------ Stored data ------
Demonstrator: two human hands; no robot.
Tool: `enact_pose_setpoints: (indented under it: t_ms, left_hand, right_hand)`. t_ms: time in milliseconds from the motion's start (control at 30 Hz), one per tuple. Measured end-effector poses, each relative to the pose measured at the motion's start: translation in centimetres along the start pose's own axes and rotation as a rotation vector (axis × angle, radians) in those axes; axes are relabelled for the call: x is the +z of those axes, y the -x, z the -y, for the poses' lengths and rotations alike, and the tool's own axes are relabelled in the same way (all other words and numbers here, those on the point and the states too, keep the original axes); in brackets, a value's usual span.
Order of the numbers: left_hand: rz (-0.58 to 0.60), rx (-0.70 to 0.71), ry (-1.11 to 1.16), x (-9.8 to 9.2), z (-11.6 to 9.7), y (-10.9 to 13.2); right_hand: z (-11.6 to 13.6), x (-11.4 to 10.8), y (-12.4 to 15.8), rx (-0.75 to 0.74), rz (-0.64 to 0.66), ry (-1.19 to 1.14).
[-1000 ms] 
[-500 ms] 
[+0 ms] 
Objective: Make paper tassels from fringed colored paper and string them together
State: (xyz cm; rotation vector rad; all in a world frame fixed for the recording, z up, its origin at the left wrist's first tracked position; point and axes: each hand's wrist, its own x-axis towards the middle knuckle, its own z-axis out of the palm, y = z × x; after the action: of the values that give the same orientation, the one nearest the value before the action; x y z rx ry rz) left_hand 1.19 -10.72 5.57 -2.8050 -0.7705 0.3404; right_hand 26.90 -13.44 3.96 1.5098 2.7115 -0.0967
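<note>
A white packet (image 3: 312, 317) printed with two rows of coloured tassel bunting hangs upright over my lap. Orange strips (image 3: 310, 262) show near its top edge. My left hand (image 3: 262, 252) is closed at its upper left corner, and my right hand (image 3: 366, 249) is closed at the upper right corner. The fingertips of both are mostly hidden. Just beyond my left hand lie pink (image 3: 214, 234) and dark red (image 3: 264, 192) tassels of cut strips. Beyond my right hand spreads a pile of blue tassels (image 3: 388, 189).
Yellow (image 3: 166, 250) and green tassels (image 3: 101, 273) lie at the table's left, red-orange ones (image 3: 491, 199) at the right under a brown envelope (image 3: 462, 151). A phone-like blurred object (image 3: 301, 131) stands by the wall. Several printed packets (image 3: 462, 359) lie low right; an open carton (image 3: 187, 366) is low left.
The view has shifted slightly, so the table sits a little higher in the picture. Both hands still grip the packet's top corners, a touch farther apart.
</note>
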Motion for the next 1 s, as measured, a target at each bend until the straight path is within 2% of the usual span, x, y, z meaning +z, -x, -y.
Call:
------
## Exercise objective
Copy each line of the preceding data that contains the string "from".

## Answer section
Tool: `enact_pose_setpoints: (indented under it: t_ms, left_hand, right_hand)`. t_ms: time in milliseconds from the motion's start (control at 30 Hz), one per tuple. Measured end-effector poses, each relative to the pose measured at the motion's start: translation in centimetres along the start pose's own axes and rotation as a rotation vector (axis × angle, radians) in those axes; axes are relabelled for the call: x is the +z of those axes, y the -x, z the -y, for the poses' lengths and rotations alike, and the tool's own axes are relabelled in the same way (all other words and numbers here, those on the point and the states too, keep the original axes); in brackets, a value's usual span.
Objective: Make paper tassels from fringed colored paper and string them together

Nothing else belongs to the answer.